Free GPU for training

hello amazing people,
just wanted to ask if someone could guide me on how can i have the free GPU for training. can’t use kaggle ( editing .py files is very tough ). can’t use colab ( free sessions terminate ). any other option ? one in my mind was to have the google cloud fre e300$ credits. But, they didn’t give me GPU quota for that. any way-out ? I’m final year student.

Heavy GPU use is not free.

If you need a relatively minimal amount of resources, Colab or Kaggle are the usual choices.

1 Like

Processing power costs and costs a lot, and somebody ultimately has to pay for it. Even the small amount you have freely don’t think there aren’t any costs in it.

yea. that’s true and sad

Someone has to fund all of the energy it takes to run a GPU farm.

1 Like

for real.
maybe in future, with advancement of tech, we’ll see drastic drop in gpu costs.

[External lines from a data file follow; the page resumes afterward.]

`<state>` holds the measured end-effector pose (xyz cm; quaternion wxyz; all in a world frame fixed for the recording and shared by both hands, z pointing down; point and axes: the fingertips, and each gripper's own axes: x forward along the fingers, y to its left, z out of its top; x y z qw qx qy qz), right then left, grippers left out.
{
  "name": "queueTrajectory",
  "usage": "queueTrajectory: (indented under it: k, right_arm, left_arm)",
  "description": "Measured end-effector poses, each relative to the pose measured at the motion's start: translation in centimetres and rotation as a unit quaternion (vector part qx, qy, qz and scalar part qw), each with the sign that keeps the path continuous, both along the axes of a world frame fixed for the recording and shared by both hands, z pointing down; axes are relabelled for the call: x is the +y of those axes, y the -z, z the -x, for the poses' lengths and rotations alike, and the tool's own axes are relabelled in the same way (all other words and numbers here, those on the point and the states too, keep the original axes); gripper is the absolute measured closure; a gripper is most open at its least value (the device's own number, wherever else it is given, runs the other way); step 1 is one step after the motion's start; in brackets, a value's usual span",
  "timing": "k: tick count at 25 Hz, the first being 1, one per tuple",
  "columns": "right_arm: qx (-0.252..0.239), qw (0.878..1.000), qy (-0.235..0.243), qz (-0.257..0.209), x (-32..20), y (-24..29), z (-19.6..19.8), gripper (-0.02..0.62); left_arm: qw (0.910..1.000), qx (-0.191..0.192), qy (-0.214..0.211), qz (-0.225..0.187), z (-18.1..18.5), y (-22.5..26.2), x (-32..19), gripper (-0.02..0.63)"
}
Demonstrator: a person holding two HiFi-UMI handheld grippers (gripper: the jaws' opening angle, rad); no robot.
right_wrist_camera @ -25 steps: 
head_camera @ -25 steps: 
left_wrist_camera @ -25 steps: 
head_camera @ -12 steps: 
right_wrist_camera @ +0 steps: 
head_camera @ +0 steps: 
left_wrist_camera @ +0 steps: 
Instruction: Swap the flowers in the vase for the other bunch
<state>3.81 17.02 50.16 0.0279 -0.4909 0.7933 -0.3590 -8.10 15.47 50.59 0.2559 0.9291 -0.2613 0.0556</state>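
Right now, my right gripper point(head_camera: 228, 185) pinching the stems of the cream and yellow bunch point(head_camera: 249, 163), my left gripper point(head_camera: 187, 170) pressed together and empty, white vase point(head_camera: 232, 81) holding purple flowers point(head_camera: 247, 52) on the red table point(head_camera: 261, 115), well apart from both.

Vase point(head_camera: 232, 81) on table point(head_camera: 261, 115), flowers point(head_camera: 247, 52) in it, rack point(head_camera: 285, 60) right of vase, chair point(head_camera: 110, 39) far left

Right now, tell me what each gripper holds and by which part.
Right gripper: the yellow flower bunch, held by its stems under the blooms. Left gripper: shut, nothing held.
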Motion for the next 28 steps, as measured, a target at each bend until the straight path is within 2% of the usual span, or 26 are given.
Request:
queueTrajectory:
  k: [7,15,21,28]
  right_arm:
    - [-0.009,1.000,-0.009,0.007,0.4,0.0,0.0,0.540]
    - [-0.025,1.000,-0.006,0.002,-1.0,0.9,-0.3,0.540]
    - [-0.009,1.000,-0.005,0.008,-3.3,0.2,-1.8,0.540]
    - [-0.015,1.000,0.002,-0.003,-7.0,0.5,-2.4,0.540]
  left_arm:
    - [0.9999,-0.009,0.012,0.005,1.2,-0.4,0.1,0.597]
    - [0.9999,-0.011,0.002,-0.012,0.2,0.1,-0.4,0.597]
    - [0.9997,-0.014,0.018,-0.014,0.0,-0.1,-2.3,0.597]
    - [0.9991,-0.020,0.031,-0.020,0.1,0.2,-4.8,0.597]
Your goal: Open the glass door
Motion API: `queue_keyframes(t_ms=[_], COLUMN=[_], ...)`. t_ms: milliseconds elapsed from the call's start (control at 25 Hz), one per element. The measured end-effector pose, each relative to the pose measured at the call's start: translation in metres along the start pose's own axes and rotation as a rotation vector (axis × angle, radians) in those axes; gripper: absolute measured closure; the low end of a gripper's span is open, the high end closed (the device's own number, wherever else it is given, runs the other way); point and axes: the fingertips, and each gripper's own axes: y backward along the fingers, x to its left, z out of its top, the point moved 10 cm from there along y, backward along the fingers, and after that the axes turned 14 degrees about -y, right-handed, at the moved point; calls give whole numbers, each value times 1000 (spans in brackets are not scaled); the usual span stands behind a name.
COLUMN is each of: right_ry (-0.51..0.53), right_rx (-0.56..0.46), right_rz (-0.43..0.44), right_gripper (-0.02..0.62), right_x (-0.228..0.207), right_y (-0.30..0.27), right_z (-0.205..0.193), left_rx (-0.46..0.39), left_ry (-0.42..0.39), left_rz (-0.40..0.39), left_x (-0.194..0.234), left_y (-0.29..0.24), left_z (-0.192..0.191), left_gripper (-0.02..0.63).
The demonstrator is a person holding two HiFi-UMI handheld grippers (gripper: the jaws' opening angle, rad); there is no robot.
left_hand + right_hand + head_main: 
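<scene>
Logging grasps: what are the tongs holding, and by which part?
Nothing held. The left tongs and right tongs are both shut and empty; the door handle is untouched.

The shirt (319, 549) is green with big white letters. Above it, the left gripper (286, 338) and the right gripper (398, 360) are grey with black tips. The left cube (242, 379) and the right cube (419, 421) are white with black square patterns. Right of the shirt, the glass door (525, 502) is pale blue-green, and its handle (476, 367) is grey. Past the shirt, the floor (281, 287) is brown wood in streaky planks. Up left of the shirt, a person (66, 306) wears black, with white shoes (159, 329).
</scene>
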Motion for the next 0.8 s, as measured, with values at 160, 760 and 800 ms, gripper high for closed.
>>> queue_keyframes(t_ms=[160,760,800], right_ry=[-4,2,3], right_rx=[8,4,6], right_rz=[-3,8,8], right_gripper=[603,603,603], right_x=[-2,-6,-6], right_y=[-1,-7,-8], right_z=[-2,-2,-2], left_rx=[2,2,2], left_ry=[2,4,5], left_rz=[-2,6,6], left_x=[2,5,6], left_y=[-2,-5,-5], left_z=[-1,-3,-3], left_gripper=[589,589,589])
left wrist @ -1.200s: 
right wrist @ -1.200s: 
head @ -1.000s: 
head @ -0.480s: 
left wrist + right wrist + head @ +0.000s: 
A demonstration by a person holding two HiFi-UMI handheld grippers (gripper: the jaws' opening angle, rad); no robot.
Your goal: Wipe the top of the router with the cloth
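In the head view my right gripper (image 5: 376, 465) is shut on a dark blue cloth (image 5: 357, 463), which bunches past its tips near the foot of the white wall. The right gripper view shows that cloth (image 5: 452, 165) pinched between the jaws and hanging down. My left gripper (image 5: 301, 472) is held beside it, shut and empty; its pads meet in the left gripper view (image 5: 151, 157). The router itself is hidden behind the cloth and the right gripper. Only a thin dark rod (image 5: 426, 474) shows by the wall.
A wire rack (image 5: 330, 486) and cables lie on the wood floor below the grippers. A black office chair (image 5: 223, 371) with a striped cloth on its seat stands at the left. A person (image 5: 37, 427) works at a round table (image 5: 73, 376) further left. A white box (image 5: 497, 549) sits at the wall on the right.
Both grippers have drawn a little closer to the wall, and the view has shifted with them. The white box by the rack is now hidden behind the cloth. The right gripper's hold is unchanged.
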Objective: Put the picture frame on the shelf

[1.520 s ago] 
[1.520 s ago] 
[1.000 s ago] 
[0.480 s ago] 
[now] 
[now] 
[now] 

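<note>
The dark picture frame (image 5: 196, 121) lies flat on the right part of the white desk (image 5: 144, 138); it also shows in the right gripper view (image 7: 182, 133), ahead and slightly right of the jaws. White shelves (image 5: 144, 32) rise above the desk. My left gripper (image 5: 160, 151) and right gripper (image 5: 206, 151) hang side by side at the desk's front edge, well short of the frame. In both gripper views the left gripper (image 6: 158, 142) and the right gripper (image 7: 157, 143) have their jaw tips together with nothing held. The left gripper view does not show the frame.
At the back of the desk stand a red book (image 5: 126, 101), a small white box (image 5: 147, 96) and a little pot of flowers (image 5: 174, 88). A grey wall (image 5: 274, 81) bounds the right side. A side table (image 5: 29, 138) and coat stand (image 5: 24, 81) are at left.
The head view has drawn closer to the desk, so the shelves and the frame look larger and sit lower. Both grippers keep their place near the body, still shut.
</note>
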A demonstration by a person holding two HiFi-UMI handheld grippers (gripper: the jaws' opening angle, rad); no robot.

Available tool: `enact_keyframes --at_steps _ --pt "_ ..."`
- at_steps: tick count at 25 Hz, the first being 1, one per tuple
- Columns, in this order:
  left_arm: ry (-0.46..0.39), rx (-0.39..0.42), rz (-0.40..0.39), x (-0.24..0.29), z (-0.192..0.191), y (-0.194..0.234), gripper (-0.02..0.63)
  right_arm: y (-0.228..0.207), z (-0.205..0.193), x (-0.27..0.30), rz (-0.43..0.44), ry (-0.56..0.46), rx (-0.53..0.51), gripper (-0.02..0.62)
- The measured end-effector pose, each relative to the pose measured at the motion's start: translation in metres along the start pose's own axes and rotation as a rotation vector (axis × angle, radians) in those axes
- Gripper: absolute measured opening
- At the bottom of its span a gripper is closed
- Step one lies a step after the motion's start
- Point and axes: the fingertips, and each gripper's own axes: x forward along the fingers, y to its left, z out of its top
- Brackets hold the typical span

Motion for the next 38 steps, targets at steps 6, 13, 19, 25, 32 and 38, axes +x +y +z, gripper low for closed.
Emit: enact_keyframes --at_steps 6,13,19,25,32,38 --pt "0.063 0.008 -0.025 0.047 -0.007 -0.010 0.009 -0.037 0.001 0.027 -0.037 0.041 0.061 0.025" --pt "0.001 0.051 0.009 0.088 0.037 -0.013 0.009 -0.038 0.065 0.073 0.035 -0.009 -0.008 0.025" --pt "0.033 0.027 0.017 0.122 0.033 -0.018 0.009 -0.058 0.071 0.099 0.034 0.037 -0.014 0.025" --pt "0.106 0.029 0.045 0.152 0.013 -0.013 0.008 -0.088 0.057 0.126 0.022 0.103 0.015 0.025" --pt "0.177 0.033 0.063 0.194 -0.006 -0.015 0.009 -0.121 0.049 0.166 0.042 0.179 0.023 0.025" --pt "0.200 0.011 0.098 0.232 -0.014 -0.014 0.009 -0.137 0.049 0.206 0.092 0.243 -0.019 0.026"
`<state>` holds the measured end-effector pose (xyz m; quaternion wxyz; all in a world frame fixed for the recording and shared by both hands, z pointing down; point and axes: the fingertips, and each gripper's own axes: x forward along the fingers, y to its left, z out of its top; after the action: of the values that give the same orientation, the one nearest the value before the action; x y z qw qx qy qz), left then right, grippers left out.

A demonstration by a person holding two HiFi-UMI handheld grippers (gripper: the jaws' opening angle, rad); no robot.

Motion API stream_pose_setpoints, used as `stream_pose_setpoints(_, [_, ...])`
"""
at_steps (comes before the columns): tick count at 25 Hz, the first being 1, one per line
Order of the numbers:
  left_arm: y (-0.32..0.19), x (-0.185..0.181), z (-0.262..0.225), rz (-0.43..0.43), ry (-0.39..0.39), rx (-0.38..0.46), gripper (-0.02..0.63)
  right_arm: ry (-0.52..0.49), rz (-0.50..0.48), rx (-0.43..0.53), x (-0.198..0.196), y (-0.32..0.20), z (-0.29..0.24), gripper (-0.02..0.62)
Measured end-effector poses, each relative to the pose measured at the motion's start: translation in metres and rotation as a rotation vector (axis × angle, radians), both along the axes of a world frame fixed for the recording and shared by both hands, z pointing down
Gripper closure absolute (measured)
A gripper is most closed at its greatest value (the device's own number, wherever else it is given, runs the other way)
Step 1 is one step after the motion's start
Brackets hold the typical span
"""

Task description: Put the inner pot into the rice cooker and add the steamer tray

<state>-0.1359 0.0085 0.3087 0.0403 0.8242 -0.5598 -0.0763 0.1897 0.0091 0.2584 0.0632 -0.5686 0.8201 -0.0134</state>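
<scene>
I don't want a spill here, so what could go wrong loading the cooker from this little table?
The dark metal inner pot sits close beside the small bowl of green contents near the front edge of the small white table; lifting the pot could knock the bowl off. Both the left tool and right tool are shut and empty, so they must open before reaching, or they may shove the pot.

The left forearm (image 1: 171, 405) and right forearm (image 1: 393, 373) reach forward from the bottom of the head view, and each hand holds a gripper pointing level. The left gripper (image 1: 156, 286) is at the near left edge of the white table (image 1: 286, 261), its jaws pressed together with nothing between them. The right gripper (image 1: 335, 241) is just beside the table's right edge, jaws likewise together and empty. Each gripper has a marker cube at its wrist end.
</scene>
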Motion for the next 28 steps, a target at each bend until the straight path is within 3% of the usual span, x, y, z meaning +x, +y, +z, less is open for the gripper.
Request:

I’ve read that Colab has a dynamic time setting for using a GPU, how much does your session last with a GPU and a TPU?

Can you explain why the Google Cloud free tier, or any other provider, does not suit your needs? In my case, I got access to an Azure for Students account through the GitHub Student Developer Pack. The difference with their free tier is that they give you $100 for a whole year (instead of $200 for 30 days) and it’s renewable.

How much compute capacity and time do you think you’ll need?

Regarding Google, do you know about the TPU Research Cloud? It’s a programme for students and researchers with limited financial resources. Take a look at this post:

thank you so much @vgrz for writing detailed answer. I actually have to train a 5M params model that’s to be trained for around 10 days. Yeah, i had an idea about MS Azure. at the same time, i got to know about google cloud, so I went towards that but found that they don’t give GPU.

so, how was your experience with MS Azure ? and, would I have full control like code editing etc. ?

That’s certainly going to require some sort of paid service.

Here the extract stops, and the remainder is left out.